JAKARTA - Sedikitnya 40 negara akan menggelar Pemilihan Umum/Presiden (Pemilu/Pilpres) sepanjang tahun 2024. Isu kebijakan fiskal kandidat capres, seperti pomotongan pajak di era Presiden Amerika Serikat (AS) Donald Trump dapat menentukan reaksi pasar global.

Karen Ward, Chief Market Strategist for EMEA (Europe, The Midle East & Africa) JP Morgan Asset Management mengutarakan penyelenggaran Pilpres pada tahun ini mencakup 40% dari populasi global dan GDP. "Pilpres akan berlangsung di empat negara dengan populasi lima besar dunia," katanya dikutip dari Market Insights EMEA, Jumat (5/1).

Pelaksanaan Pilpres di sejumlah negara itu akan berimplikasi pada pasar global. Kandidat presiden yang akan terpilih pada Pemilu di Taiwan pada Januari 2024 akan menjadi perhatian pertama bagi para investor. Setelah itu, India akan menggelar hajatan serupa pada April 2024, yang mana Narendra Modi, Perdana Menteri (PM) India berupaya menang untuk periode ketiga. Diikuti, Pemilu Parlemen Uni Eropa pada pertengahan tahun ini, Pilpres AS pada November 2024 dan Pemilu di United Kingdom (UK) selambatnya pada 17 Desember 2024.

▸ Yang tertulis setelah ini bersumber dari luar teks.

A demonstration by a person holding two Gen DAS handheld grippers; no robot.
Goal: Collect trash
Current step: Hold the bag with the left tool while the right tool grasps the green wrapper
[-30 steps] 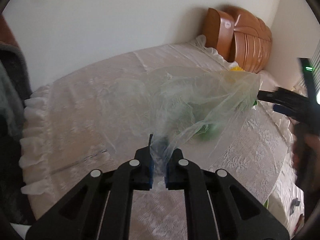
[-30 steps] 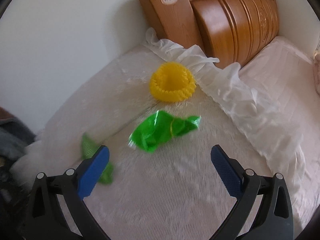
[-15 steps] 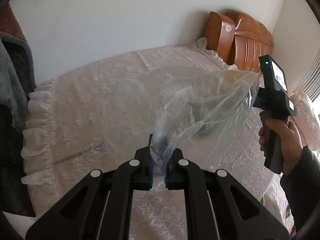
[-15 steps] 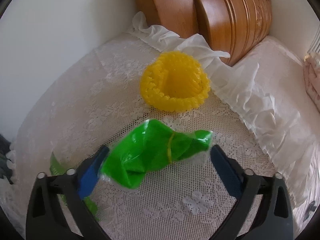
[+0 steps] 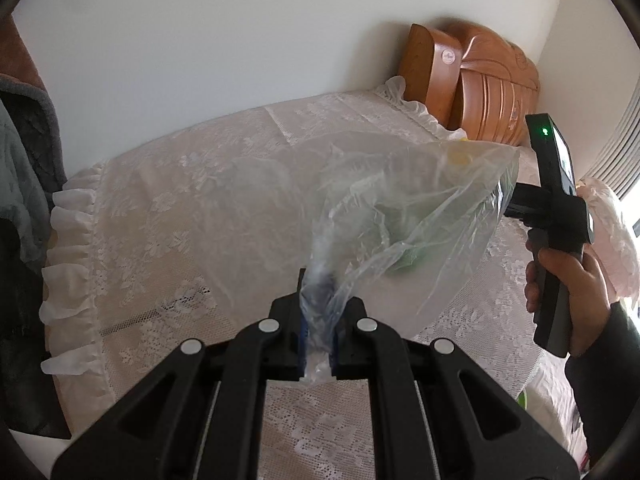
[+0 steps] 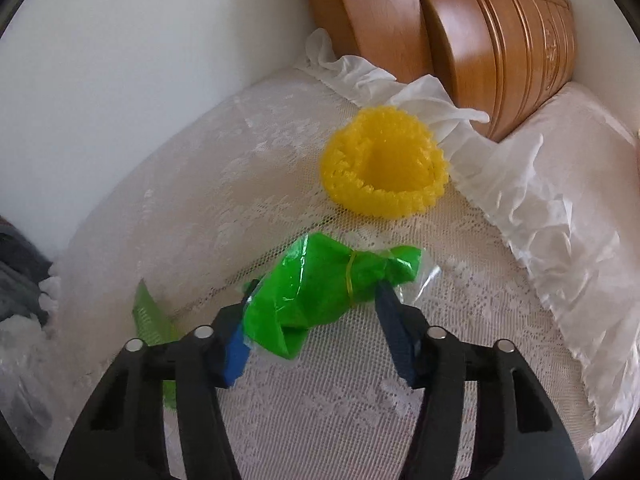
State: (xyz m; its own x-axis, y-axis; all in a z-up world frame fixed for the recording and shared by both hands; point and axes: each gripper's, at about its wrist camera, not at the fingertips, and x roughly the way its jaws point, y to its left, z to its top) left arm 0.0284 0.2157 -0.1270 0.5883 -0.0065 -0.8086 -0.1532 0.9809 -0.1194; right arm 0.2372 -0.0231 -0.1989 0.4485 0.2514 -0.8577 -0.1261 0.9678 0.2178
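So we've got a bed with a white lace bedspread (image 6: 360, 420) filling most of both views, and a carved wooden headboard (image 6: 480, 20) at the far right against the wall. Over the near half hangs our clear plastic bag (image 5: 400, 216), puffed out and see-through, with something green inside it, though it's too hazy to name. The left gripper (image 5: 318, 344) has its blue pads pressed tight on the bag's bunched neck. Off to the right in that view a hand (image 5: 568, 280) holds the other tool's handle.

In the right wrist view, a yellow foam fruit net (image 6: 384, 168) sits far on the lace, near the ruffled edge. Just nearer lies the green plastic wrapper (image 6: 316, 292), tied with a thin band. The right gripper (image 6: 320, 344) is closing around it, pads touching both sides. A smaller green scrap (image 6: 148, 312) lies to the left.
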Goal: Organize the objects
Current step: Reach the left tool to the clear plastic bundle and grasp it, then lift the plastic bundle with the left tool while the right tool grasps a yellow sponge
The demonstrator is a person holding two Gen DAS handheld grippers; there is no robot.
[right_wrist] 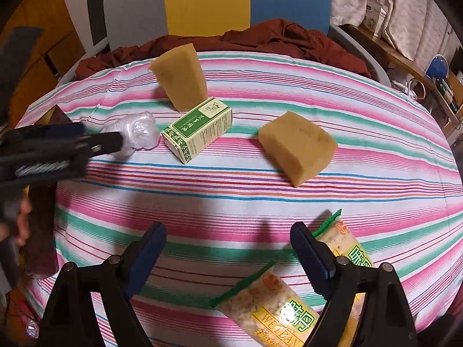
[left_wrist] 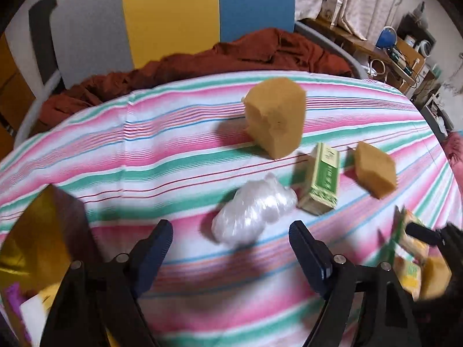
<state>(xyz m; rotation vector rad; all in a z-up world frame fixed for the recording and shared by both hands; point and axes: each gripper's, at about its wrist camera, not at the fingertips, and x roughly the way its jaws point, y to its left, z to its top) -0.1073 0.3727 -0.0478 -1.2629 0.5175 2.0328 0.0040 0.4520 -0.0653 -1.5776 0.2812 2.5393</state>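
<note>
Striped bedsheet (right_wrist: 231,202) lying under everything I'm viewing. Left gripper (left_wrist: 231,231) hovering, jaws apart, nothing between, clear plastic bundle (left_wrist: 254,211) just ahead. Green box (right_wrist: 198,128) lying beside tall sponge (right_wrist: 181,76); second sponge (right_wrist: 298,147) sitting apart. Right gripper (right_wrist: 228,243) hanging, jaws apart, over snack packets (right_wrist: 269,309).

A rust-brown blanket (left_wrist: 260,49) lies bunched on the bed, far ahead of the claw. Behind it stands a grey, yellow and blue headboard (right_wrist: 208,0). Off to the right, a cluttered wooden shelf (left_wrist: 402,55) carries a blue lamp (right_wrist: 438,68).
</note>
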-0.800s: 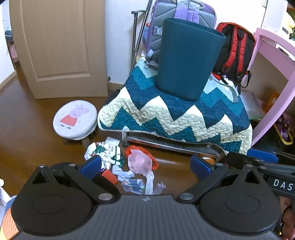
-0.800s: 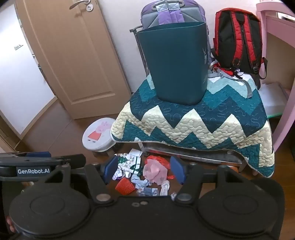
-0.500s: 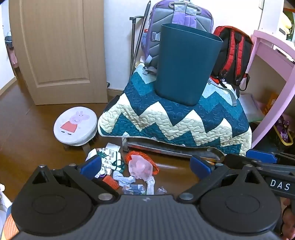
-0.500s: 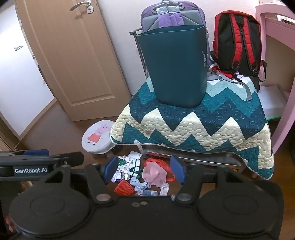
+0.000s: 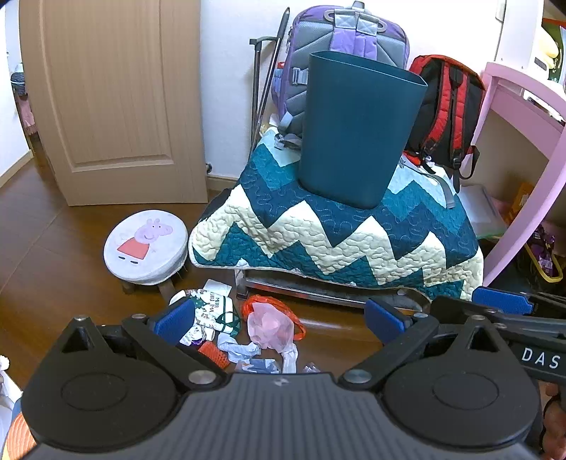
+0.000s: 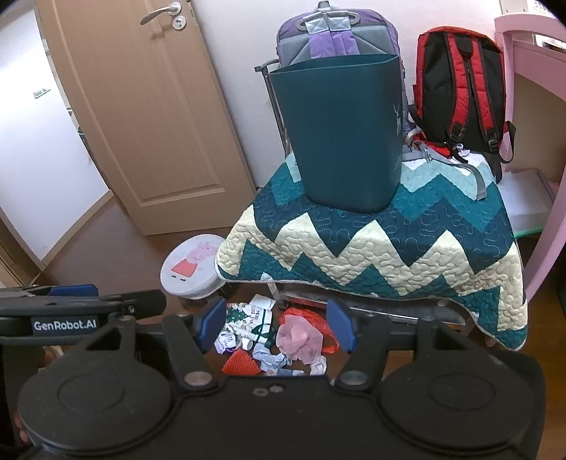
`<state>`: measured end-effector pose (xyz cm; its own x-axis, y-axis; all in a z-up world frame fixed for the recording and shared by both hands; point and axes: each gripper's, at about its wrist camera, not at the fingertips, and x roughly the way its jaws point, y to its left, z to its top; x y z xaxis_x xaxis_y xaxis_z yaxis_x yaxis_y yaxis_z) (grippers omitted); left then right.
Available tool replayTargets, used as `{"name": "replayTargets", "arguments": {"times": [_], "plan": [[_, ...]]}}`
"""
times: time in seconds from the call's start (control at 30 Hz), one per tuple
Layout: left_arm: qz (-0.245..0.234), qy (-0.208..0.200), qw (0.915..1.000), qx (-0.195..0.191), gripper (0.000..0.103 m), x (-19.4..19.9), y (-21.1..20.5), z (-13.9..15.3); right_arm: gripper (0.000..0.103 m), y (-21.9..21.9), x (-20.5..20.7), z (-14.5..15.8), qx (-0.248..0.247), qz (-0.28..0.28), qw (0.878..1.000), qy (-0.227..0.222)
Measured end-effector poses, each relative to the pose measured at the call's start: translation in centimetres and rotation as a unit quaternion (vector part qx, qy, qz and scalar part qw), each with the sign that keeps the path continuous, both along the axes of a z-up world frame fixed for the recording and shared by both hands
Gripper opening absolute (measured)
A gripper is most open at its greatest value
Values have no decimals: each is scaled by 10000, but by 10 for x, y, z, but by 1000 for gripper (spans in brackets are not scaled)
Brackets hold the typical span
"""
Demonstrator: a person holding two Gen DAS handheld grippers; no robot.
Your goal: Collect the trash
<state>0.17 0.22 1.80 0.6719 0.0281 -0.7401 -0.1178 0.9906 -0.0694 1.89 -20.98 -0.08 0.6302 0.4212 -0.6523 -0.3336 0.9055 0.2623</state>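
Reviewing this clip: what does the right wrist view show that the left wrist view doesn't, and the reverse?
Right wrist only: the door handle and the bin's small printed emblem.

Left wrist only: the purple bag under the pink desk.

Both: teal bin standing on the zigzag quilt, both backpacks, Peppa Pig stool, the trash pile on the floor, open grippers.

We read "GenRobot.AI" in white letters on a small label on the black body of the left tool (image 6: 63,311), which shows at the left edge of the right wrist view. We read "DAS" in white on the black body of the right tool (image 5: 530,336), cut off by the right edge of the left wrist view. The printed wrapper (image 5: 212,308) on the floor carries lettering too small for us to read.
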Motion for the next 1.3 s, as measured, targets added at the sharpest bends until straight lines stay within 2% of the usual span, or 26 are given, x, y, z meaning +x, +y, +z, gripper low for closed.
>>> {"name": "replayTargets", "arguments": {"times": [0.5, 1.3], "plan": [[27, -259, 9996, 68, 103, -10, -3, 0, 63, 2, -6, 4, 34, 58, 9997, -248], [21, -425, 9990, 116, 103, -16, -5, 2, 63, 1, -8, 4, 64, 80, 9995, -304]]}}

Menurut dia, sejumlah janji politik capres yang akan terpilih pada Pemilu nantinya memengaruhi reaksi pasar. Misalnya, janji kebijakan fiskal Donald Trump, Presiden AS pada 2017, memicu pergerakan harga saham dan kenaikan pendapatan. Namun pada 2024, keterbatasan ruang fiskal di AS dan UK akan mempersulit Partai Politik (Parpol) pengusung capres manapun untuk mendorong kebijakan pemotongan pajak atau meningkatkan belanja program pemerintah. Dengan kondisi biaya tinggi dan defisit masing-masing di atas 6% dan 5% dari GDP di AS dan UK, perbedaan isu-isu ekonomi akan lebih sedikit di antara parpol sayap kanan dan kiri. (LK)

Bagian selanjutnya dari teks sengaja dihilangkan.